### AIM OF THE TASK
Restate word for word the lines of the material below, from the line with "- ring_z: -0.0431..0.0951" to the line with "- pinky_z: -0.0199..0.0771", both lines included, and no others.

### SUPPLIED MATERIAL
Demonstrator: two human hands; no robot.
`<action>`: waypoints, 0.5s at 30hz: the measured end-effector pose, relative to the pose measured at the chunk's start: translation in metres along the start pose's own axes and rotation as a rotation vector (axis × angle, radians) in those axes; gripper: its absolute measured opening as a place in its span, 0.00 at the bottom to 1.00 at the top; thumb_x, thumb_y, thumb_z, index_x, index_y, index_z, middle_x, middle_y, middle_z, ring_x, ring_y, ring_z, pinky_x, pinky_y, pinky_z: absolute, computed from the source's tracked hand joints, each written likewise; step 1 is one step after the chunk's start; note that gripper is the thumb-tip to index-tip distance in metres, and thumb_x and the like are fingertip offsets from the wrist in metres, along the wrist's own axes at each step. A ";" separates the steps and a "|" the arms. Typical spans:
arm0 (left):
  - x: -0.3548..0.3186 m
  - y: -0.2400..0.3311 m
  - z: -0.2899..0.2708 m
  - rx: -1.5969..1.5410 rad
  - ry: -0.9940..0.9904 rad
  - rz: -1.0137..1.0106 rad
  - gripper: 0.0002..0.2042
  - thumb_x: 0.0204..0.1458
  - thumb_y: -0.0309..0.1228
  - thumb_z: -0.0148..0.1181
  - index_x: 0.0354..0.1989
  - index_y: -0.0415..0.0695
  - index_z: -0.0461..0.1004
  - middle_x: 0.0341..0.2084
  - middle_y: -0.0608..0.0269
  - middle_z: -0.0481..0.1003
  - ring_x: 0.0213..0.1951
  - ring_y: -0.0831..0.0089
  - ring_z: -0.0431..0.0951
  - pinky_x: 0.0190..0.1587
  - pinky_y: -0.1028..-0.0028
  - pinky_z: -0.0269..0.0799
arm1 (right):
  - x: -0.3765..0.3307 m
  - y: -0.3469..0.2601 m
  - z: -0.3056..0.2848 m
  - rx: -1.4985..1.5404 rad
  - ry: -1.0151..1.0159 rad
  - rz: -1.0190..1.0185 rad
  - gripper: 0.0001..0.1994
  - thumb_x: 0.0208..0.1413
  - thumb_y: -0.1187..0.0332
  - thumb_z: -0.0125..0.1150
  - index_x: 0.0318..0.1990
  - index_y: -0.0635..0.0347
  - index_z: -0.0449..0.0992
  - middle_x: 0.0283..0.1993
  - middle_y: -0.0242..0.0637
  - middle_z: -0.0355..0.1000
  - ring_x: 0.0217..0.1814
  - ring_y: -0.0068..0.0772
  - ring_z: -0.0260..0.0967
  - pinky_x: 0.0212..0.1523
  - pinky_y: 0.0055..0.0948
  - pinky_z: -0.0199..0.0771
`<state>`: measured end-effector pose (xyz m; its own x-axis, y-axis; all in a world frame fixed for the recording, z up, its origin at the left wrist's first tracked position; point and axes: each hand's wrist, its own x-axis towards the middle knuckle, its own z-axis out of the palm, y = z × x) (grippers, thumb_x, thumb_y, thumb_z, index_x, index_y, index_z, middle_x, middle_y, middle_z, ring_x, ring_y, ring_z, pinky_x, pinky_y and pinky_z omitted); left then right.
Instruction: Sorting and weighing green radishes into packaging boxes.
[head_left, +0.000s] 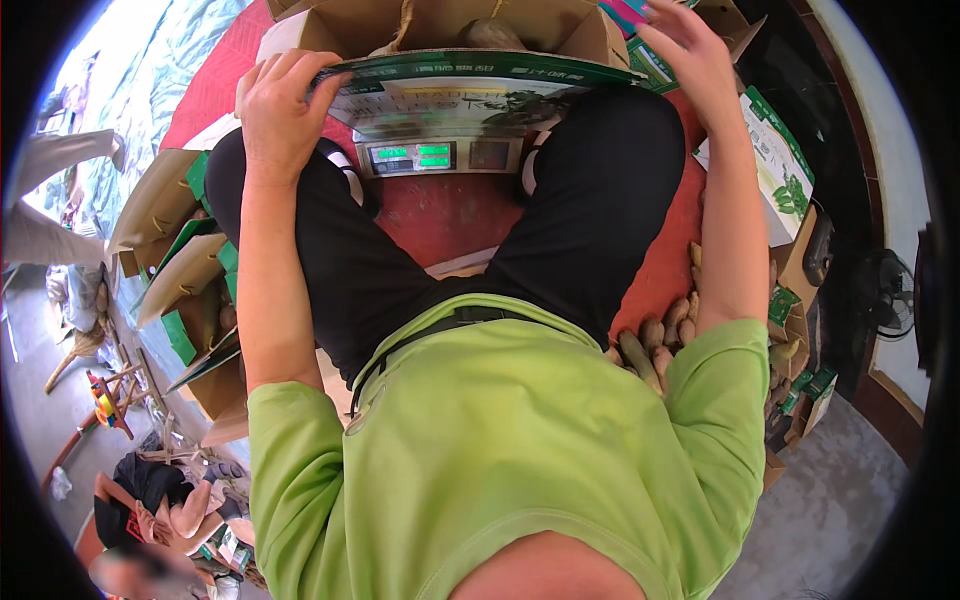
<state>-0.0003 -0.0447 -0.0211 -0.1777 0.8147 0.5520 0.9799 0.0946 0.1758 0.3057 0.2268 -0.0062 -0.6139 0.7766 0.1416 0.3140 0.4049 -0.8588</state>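
So the box [575, 35] is up front past the knees: plain brown cardboard inside, with a flat, shiny flap [440, 95] printed green and white facing the person. Left hand [283, 100] has a grip on its left corner, thumb on the near side, fingers over the edge. Right hand [690, 45] is up by the opposite corner, fingers loosely spread; can't tell if any fingertip touches the cardboard.

Inside you can see a dull, rounded brownish root [492, 35], plus a twisted cord [402, 28] hanging near it. Just below the flap there's a scale [437, 157] with a glowing green display; can't tell whether the box rests on it.

Below that is a scuffed red mat [430, 215]. Long, knobbly roots [655, 345] are piled by the right elbow. More cartons [160, 205] stand along the left, flaps up, with shadowy contents too dim to make out.
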 end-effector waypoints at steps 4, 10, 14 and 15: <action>0.002 -0.002 0.002 -0.014 0.064 0.012 0.08 0.45 0.34 0.66 0.34 0.48 0.79 0.29 0.67 0.77 0.37 0.65 0.76 0.42 0.65 0.66 | -0.073 0.078 -0.035 0.070 0.220 0.229 0.18 0.53 0.68 0.64 0.51 0.64 0.74 0.48 0.35 0.74 0.50 0.26 0.70 0.53 0.25 0.67; 0.005 0.000 0.007 -0.033 0.057 0.006 0.10 0.47 0.34 0.65 0.38 0.48 0.79 0.33 0.66 0.78 0.40 0.65 0.76 0.46 0.68 0.66 | -0.253 0.260 -0.038 -0.156 0.193 0.387 0.15 0.50 0.75 0.64 0.47 0.63 0.76 0.45 0.39 0.76 0.46 0.31 0.73 0.46 0.30 0.73; 0.002 0.000 0.002 -0.008 0.051 -0.010 0.11 0.45 0.35 0.66 0.38 0.49 0.80 0.32 0.67 0.78 0.40 0.66 0.76 0.45 0.67 0.67 | -0.361 0.298 0.006 -0.311 0.006 0.792 0.17 0.46 0.75 0.64 0.46 0.62 0.76 0.40 0.46 0.77 0.44 0.41 0.76 0.44 0.35 0.74; 0.003 0.000 0.004 -0.018 0.050 -0.005 0.11 0.45 0.35 0.66 0.38 0.49 0.80 0.32 0.67 0.78 0.40 0.66 0.76 0.45 0.67 0.67 | -0.393 0.316 0.010 -0.332 0.005 0.891 0.17 0.44 0.74 0.64 0.45 0.61 0.76 0.39 0.47 0.77 0.43 0.45 0.76 0.44 0.37 0.74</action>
<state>-0.0006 -0.0400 -0.0234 -0.1877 0.7844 0.5912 0.9771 0.0879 0.1936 0.6393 0.0447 -0.3382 -0.0464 0.8679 -0.4946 0.8555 -0.2211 -0.4682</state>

### RESPONSE
  - ring_z: -0.0431..0.0951
  - pinky_x: 0.0190..0.1587
  - pinky_y: -0.1028..-0.0028
  - pinky_z: -0.0269..0.0799
arm1 (right):
  - x: -0.3765..0.3307 m
  - y: -0.3469..0.2601 m
  - z: -0.3056..0.2848 m
  - rx: -1.4985..1.5404 rad
  - ry: -1.0151..1.0159 rad
  - rz: -1.0190..1.0185 rad
  - gripper: 0.0001..0.1994
  - thumb_x: 0.0208..0.1413
  - thumb_y: -0.1187..0.0332
  - thumb_z: -0.0125..0.1150
  - index_x: 0.0318..0.1990
  - index_y: -0.0635..0.0347
  - index_z: -0.0449..0.0992
  - middle_x: 0.0283..0.1993
  - middle_y: -0.0242..0.0637
  - middle_z: -0.0355..0.1000
  - ring_x: 0.0217..0.1814
  - ring_y: -0.0068..0.0772
  - ring_z: -0.0260..0.0967
  - pinky_x: 0.0212..0.1523
  - pinky_y: 0.0055..0.0948
  - pinky_z: -0.0199..0.0771

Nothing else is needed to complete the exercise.